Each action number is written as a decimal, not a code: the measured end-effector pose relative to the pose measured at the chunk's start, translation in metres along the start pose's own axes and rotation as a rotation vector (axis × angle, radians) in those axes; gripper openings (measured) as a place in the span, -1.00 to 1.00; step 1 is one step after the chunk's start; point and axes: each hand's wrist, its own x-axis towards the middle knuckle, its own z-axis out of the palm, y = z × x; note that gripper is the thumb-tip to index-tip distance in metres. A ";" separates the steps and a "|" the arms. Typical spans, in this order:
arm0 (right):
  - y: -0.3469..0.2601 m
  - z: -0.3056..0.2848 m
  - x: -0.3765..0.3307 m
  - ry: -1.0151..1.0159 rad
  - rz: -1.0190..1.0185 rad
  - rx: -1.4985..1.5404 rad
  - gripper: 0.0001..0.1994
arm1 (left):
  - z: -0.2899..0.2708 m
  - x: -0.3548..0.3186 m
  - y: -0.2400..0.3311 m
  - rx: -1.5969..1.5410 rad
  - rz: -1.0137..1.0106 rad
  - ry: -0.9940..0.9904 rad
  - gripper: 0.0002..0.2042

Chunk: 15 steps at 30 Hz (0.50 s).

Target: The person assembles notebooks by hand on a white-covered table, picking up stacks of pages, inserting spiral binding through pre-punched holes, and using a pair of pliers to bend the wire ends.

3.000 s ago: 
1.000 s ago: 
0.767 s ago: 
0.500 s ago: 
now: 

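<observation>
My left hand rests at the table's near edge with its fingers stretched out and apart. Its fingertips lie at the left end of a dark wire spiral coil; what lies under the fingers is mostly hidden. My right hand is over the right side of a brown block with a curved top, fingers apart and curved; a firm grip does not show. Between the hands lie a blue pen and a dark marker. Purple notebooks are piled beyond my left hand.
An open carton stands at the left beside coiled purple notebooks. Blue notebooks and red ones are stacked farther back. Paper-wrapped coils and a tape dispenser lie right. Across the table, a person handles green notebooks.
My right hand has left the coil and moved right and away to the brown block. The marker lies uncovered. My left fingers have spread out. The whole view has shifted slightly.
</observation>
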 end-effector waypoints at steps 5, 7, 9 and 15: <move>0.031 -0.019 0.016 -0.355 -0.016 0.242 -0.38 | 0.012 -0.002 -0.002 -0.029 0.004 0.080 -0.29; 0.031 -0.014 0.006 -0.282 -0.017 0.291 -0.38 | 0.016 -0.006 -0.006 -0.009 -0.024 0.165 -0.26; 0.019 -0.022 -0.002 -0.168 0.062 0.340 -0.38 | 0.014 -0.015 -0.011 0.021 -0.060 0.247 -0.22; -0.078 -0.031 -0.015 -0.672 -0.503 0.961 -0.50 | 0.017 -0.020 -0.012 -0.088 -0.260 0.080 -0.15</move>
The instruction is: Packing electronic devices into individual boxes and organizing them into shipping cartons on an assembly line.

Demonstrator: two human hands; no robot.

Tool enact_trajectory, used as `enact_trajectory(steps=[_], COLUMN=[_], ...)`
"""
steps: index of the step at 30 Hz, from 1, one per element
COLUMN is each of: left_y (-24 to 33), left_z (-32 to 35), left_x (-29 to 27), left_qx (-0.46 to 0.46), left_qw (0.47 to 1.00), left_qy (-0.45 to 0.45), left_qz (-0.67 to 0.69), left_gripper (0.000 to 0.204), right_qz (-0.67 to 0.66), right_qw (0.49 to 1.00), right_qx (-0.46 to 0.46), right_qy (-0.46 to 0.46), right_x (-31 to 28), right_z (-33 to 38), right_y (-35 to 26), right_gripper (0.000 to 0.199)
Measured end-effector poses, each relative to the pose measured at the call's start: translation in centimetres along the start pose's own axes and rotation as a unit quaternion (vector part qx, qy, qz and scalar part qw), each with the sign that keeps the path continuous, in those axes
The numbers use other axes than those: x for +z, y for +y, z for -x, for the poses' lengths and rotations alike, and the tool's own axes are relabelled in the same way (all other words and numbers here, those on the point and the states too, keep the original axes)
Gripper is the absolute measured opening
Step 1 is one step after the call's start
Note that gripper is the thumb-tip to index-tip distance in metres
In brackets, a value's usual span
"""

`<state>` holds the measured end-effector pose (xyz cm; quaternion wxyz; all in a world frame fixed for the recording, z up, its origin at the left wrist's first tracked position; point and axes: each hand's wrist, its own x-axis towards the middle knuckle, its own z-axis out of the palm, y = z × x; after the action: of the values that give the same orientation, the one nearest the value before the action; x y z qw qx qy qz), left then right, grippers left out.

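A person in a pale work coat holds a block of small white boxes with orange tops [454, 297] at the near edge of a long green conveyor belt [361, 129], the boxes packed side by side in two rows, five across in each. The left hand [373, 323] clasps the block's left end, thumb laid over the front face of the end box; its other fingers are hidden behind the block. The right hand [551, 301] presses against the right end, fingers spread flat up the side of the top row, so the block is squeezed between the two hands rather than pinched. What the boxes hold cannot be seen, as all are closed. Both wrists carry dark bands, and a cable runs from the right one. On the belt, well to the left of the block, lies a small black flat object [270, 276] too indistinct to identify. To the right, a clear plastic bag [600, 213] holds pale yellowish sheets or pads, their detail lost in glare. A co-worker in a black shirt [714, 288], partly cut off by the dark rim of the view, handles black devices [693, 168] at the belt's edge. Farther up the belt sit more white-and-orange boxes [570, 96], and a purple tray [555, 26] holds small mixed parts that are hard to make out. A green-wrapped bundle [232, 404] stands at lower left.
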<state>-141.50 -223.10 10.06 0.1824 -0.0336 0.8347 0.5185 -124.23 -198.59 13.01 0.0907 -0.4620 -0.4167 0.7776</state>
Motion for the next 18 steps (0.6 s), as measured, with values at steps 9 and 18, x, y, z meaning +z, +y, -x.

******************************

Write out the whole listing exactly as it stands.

Each action number is written as a decimal, not a code: the measured end-effector pose relative to the pose measured at the chunk's start, translation in metres along the start pose's own axes and rotation as a rotation vector (axis × angle, radians) in those axes; gripper openings (measured) as a place in the span, -1.00 to 1.00; step 1 is one step after the chunk's start; point and axes: each hand's wrist, its own x-axis towards the middle knuckle, its own z-axis out of the palm, y = z × x; note that gripper is the thumb-tip to index-tip distance in metres. A ";" separates the steps and a "|" the arms. Typical spans, in this order:
arm0 (right):
  - y: -0.3469..0.2601 m
  - z: -0.3056..0.2848 m
  - x: -0.3765..0.3307 m
  - ry: -1.0151..1.0159 rad
  - rz: -1.0190..1.0185 rad
  - rx: -1.4985..1.5404 rad
  - gripper: 0.0001..0.1994
arm1 (left):
  - z: -0.2899..0.2708 m
  - x: -0.3548..0.3186 m
  - y: -0.2400..0.3311 m
  - rx: -1.5969..1.5410 rad
  - rz: -1.0137..1.0106 rad
  - ry: -0.9940..0.9904 rad
  - gripper: 0.0002..0.2042

Chunk: 15 steps at 30 Hz (0.50 s).

Target: The person assembles notebooks by hand on a white-covered table, picking up stacks of pages, inserting spiral binding through pre-punched holes, and using a pair of pliers to bend the wire ends.

3.000 s ago: 
1.000 s ago: 
0.767 s ago: 
0.500 s ago: 
now: 

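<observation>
My left hand rests at the table's near edge with its fingers stretched out and apart. Its fingertips lie at the left end of a dark wire spiral coil; what lies under the fingers is mostly hidden. My right hand is over the right side of a brown block with a curved top, fingers apart and curved; a firm grip does not show. Between the hands lie a blue pen and a dark marker. Purple notebooks are piled beyond my left hand.
An open carton stands at the left beside coiled purple notebooks. Blue notebooks and red ones are stacked farther back. Paper-wrapped coils and a tape dispenser lie right. Across the table, a person handles green notebooks.
My right hand has left the coil and moved right and away to the brown block. The marker lies uncovered. My left fingers have spread out. The whole view has shifted slightly.
</observation>
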 end-effector waypoints at steps 5, 7, 9 and 15: <move>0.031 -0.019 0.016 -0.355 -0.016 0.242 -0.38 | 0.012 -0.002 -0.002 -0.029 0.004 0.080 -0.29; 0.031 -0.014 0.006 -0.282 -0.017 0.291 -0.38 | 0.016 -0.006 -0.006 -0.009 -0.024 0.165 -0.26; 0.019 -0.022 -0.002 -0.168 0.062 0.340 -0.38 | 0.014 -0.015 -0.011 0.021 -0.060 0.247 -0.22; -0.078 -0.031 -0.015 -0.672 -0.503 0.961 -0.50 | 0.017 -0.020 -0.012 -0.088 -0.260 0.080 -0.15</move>
The instruction is: Packing electronic devices into individual boxes and organizing them into shipping cartons on an assembly line.

Demonstrator: two human hands; no robot.

Tool enact_trajectory, used as `enact_trajectory(steps=[_], COLUMN=[_], ...)`
"""
steps: index of the step at 30 Hz, from 1, one per element
COLUMN is each of: left_y (-24 to 33), left_z (-32 to 35), left_x (-29 to 27), left_qx (-0.46 to 0.46), left_qw (0.47 to 1.00), left_qy (-0.45 to 0.45), left_qz (-0.67 to 0.69), left_gripper (0.000 to 0.204), right_qz (-0.67 to 0.66), right_qw (0.49 to 1.00), right_qx (-0.46 to 0.46), right_qy (-0.46 to 0.46), right_x (-31 to 28), right_z (-33 to 38), right_y (-35 to 26), right_gripper (0.000 to 0.199)
Measured end-effector poses, each relative to the pose measured at the call's start: translation in centimetres along the start pose's own axes and rotation as a unit quaternion (vector part qx, qy, qz and scalar part qw), each with the sign that keeps the path continuous, in those axes
The numbers use other axes than those: x for +z, y for +y, z for -x, for the poses' lengths and rotations alike, and the tool's own axes are relabelled in the same way (all other words and numbers here, those on the point and the states too, keep the original axes)
Gripper is the absolute measured opening
Step 1 is one step after the call's start
Note that gripper is the thumb-tip to index-tip distance in metres
In brackets, a value's usual span
"""

`<state>` holds the measured end-effector pose (xyz cm; quaternion wxyz; all in a world frame fixed for the recording, z up, its origin at the left wrist's first tracked position; point and axes: each hand's wrist, its own x-axis towards the middle knuckle, its own z-axis out of the palm, y = z × x; after the action: of the values that give the same orientation, the one nearest the value before the action; x y z qw qx qy qz), left then right, grippers left out.

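A person in a pale work coat holds a block of small white boxes with orange tops [454, 297] at the near edge of a long green conveyor belt [361, 129], the boxes packed side by side in two rows, five across in each. The left hand [373, 323] clasps the block's left end, thumb laid over the front face of the end box; its other fingers are hidden behind the block. The right hand [551, 301] presses against the right end, fingers spread flat up the side of the top row, so the block is squeezed between the two hands rather than pinched. What the boxes hold cannot be seen, as all are closed. Both wrists carry dark bands, and a cable runs from the right one. On the belt, well to the left of the block, lies a small black flat object [270, 276] too indistinct to identify. To the right, a clear plastic bag [600, 213] holds pale yellowish sheets or pads, their detail lost in glare. A co-worker in a black shirt [714, 288], partly cut off by the dark rim of the view, handles black devices [693, 168] at the belt's edge. Farther up the belt sit more white-and-orange boxes [570, 96], and a purple tray [555, 26] holds small mixed parts that are hard to make out. A green-wrapped bundle [232, 404] stands at lower left.
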<state>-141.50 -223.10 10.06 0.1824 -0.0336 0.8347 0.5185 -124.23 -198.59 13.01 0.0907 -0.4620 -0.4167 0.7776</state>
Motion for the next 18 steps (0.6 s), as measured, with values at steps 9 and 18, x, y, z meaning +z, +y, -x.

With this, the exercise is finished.